▶
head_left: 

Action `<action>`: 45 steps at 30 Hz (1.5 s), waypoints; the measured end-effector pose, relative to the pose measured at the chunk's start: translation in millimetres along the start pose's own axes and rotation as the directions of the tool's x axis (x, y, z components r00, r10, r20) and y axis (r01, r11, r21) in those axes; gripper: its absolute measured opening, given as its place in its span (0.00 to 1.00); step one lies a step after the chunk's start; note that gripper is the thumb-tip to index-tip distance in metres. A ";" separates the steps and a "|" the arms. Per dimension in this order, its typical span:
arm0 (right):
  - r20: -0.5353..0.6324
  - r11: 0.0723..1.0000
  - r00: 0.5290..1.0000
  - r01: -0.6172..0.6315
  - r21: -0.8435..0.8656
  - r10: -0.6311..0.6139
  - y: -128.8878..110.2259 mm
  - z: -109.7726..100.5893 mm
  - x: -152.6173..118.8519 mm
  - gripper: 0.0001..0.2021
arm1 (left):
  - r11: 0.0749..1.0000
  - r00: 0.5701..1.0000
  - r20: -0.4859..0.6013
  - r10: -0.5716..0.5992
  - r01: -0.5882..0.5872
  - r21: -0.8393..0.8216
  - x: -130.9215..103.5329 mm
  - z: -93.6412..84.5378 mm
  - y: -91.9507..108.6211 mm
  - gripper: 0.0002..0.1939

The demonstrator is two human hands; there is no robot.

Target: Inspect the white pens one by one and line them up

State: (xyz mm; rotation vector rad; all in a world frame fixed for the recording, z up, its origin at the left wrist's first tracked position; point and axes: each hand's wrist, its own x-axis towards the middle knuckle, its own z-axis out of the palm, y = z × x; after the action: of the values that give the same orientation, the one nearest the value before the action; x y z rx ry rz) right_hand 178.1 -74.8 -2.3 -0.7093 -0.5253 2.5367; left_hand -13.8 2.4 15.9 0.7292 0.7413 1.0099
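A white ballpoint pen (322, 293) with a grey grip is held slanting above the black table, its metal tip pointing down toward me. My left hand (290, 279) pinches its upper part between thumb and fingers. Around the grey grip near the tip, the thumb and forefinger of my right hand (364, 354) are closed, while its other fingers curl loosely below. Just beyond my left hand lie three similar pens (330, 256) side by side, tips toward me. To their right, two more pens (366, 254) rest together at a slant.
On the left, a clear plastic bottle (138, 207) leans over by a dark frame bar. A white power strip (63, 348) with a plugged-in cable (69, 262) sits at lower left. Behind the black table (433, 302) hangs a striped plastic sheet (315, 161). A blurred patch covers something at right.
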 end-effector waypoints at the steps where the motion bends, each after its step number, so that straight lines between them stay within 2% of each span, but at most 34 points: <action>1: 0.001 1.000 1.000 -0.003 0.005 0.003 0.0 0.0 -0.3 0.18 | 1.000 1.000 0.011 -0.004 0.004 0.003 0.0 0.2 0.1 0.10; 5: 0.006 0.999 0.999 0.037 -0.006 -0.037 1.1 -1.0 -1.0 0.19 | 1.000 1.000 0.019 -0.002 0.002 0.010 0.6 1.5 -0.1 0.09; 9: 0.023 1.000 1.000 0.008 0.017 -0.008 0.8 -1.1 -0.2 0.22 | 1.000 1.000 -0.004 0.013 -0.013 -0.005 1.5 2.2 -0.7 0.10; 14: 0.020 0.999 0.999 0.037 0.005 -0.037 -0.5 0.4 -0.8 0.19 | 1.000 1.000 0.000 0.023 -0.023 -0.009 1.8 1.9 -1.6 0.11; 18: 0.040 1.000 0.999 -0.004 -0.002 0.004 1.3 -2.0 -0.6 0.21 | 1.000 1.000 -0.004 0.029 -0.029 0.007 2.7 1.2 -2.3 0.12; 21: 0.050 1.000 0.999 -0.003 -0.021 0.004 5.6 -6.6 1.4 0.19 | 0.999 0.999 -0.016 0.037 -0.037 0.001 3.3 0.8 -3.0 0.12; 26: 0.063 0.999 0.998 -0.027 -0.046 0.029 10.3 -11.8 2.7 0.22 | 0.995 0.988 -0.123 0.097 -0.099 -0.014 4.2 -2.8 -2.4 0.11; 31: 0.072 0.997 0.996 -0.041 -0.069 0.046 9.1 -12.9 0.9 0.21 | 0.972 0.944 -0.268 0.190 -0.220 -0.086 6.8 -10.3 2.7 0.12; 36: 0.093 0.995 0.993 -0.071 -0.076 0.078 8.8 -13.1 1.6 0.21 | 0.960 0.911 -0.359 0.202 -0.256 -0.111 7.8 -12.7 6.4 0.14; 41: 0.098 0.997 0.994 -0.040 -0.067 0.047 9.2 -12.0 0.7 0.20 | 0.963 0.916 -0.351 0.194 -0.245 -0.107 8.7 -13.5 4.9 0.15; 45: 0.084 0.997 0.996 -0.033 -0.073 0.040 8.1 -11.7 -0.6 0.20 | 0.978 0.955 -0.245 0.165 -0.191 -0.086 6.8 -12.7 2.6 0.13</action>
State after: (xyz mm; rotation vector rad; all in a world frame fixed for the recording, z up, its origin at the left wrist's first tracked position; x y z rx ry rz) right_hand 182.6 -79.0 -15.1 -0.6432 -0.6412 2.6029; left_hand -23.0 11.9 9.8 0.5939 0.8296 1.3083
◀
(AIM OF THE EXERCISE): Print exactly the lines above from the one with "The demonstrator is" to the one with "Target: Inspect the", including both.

(TASK SOLUTION):
The demonstrator is two human hands; there is no robot.

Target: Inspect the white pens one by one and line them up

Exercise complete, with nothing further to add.